Le 25/11/2020, la Commission européenne a communiqué au Parlement européen, au Conseil européen, au Comité économique et social et au Comité des Régions un document de 29 pages intitulé Stratégie pharmaceutique pour l’Europe
Voici ce que l’on peut lire en page 26 de ce document:
« Les marchés mondiaux sont une source essentielle de croissance, y compris pour les PME. Il s’agit notamment de garantir des conditions de concurrence équitables et un environnement réglementaire propice à l’innovation et à la compétitivité. Dans le cadre de relations bilatérales avec d’autres pays, la Commission défendra les intérêts de l’UE, y compris l’accès réciproque aux marché publics dans les pays tiers, mais identifiera également des domaines d’intérêt stratégique communs. En particulier, l’Afrique est un partenaire important avec lequel il convient d’étudier la possibilité d’une coopération en matière d’innovation, de production et de transfert de technologies… »

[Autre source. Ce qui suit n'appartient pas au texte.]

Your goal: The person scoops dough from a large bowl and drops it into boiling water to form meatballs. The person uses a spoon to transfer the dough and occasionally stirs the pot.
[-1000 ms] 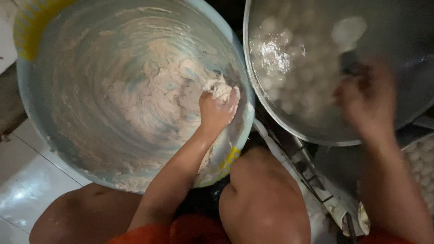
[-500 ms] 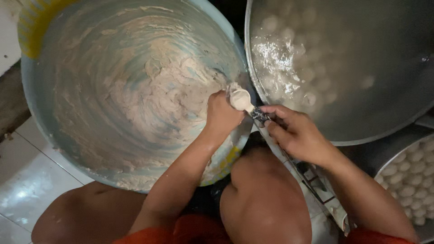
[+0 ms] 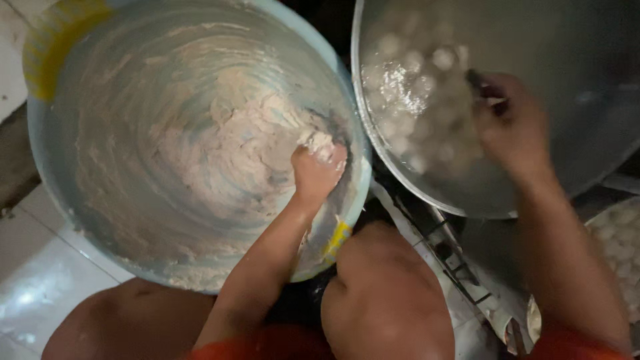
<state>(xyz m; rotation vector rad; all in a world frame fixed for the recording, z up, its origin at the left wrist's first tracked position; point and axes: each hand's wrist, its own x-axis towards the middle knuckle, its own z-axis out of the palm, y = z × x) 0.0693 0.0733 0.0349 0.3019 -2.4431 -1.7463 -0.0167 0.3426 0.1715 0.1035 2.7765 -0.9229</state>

L’Afrique est donc considérée comme un partenaire important et l’UE veut étudier avec elle la possibilité d’une coopération.
Voilà un langage respectueux et des intentions louables.
On peut néanmoins regretter :
- le peu de place accordée à l’Afrique dans cette Stratégie alors que l’Afrique est qualifiée par elle de ‘partenaire important’ et que la santé des populations africaines a des conséquences sur celle des populations européennes. L’Afrique est plutôt vue dans la Stratégie comme un partenaire commercial potentiel.
- L’absence d’engagement pour agir au niveau de l’OMC en faveur d’un assouplissement de la très stricte politique des brevets (ADPIC ou Aspects des droits de propriété intellectuelle liés au commerce) en vue de faciliter le transfert de technologie et de permettre, dans le moyen ou longue terme, la fabrication de vaccins et de médicaments d’intérêt public pour approvisionner les marchés régionaux .
AEFJN demande au Parlement européen, en plus de mesures prévues dans la Stratégie pharmaceutique européenne concernant l’Afrique, de s’engager à :
- dégager davantage de moyens pour soutenir les ANRM africaines en vue de renforcer leurs capacités dans le sens de l’Initiative AMRH et pour favoriser le développement de l’AMA.
- défendre au niveau de l’OMC une position qui permette de faire face à des urgences de santé publique incluant le recours à une suspension temporaire des ADPIC dans le cas de la pandémie de COVID19, comme demandé par l’Inde et l’Afrique du Sud. Nous en reparlerons dans un prochain article.
C. Roberti (AEFJN)
Avec la collaboration de R. Ravinetto et de P. Daveloose.
[1] L’ANRM belge qui s’appelle l’AFMPS (Agence Fédérale des Médicaments et Produits de santé) a déclaré un budget de plus de 84 millions d’euros en 2015.